His tongue traced the scar on my lower ribs, the one he'd seen for three seconds in the locker room weeks ago, and I arched into the contact.
He undid my belt. Pulled my jeans down. His mouth followed the line of my hip, hot and deliberate, and when he took me in his mouth I said his name in a voice I didn't recognize.
A voice that was not controlled or measured or quiet.
A voice that came from the same place the tears had come from.
Somewhere underneath the enforcer. Somewhere real.
He was thorough. Attentive. He used his hands and his mouth and the specific expertise of a man who paid attention to responses and treated the body underneath him like something worth studying.

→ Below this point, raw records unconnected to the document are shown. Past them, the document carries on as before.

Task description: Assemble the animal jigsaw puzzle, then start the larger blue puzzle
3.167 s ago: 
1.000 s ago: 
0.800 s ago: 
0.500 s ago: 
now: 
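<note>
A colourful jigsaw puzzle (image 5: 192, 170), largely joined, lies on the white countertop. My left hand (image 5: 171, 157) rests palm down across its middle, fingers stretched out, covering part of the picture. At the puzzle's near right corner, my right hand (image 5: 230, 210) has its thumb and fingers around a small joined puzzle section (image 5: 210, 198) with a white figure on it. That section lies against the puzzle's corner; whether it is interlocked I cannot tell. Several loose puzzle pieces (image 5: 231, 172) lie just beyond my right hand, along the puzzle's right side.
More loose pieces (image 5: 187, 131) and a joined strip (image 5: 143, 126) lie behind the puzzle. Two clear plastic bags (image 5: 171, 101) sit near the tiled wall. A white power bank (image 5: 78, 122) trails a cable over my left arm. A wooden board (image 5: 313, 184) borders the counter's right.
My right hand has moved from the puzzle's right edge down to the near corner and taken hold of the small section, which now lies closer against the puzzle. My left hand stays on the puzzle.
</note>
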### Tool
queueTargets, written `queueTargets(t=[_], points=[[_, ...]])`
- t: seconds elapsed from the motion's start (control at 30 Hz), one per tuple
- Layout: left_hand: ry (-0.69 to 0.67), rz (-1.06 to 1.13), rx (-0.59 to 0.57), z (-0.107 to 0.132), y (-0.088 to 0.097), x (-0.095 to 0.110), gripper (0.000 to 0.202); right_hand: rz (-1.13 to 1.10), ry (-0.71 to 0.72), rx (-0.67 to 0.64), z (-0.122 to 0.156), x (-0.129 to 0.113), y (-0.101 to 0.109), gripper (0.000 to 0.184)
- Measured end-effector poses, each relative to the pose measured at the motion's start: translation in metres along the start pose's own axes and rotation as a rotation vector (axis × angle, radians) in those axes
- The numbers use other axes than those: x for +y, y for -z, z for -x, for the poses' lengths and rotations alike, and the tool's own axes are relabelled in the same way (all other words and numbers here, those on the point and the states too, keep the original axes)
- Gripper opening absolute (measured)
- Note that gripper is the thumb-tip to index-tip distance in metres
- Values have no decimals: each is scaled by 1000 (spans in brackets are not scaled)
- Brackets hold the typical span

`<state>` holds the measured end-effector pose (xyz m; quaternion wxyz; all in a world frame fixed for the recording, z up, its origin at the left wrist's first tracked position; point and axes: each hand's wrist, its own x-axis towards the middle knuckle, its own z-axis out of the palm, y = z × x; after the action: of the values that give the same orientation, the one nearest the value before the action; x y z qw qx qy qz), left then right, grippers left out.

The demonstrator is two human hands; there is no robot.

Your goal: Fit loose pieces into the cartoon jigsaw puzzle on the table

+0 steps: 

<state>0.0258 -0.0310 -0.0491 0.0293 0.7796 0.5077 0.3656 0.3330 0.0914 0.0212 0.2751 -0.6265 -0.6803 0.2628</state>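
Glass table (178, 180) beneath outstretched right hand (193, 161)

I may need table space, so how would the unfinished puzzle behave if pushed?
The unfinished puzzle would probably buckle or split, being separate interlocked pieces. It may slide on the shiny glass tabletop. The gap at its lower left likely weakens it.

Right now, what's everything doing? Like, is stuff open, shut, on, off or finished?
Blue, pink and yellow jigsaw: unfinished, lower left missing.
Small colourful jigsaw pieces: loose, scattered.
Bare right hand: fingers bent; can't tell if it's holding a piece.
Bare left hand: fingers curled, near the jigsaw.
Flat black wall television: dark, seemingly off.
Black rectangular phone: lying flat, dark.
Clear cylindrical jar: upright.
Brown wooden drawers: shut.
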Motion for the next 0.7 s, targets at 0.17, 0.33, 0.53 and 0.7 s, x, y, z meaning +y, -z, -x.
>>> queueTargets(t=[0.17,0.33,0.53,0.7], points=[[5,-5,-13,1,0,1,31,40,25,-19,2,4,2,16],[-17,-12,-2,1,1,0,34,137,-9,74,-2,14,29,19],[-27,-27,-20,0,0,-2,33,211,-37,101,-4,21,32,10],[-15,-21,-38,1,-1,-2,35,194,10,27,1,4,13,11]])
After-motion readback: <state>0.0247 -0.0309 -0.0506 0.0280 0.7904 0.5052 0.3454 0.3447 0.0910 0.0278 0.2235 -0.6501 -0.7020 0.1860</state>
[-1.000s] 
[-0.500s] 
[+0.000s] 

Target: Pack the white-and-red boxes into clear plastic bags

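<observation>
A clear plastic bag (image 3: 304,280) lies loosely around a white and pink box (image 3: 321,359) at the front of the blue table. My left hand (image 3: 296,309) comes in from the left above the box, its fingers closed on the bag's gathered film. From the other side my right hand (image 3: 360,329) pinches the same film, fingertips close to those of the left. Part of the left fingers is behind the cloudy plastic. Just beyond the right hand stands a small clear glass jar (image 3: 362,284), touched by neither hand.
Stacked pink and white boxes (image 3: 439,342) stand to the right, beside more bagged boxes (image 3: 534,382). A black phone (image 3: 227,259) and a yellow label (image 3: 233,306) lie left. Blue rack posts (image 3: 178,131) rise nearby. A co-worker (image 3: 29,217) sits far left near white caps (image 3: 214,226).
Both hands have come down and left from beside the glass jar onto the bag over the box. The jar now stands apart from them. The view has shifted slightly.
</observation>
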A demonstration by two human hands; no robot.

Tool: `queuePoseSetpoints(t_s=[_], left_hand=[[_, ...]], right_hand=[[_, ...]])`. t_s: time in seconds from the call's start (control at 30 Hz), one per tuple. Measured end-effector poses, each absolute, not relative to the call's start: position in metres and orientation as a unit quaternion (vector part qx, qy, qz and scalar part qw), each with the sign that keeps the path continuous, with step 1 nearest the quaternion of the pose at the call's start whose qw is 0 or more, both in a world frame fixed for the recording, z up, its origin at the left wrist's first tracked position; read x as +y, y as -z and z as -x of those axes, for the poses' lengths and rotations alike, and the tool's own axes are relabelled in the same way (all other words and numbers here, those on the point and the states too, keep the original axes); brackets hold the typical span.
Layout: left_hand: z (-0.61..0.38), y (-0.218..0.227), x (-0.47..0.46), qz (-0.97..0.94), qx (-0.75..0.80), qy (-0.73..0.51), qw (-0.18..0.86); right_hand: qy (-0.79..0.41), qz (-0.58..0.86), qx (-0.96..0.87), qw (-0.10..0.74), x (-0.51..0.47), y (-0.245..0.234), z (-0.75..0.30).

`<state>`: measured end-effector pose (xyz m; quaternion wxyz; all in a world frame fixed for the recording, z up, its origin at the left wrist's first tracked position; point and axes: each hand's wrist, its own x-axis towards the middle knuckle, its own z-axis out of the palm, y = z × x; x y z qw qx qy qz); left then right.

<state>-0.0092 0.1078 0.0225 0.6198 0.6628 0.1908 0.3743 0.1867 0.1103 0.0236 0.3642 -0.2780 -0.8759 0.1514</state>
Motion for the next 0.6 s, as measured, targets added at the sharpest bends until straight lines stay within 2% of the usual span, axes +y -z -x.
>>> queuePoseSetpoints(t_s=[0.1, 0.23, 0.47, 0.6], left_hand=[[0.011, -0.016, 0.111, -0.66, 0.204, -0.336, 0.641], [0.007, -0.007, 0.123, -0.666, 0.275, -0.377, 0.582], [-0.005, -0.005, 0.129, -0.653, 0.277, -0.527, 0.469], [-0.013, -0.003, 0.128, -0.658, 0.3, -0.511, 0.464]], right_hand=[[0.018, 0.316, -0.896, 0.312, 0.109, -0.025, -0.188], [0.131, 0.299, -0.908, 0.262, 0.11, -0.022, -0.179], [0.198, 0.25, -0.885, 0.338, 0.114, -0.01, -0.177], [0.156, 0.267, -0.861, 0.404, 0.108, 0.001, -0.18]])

When I got close he slowed down and when I pulled his hair he sped up and the feedback loop between us was so intuitive that it felt less like a new thing and more like a remembered thing, as if our bodies had been doing this in some parallel life and were simply picking up where they left off.
"I want to touch you," I managed. "At the same time. I need to feel you."
He shifted. Repositioned. The geometry of two bodies on a bed rearranging until we were side by side, facing each other, our hands between us.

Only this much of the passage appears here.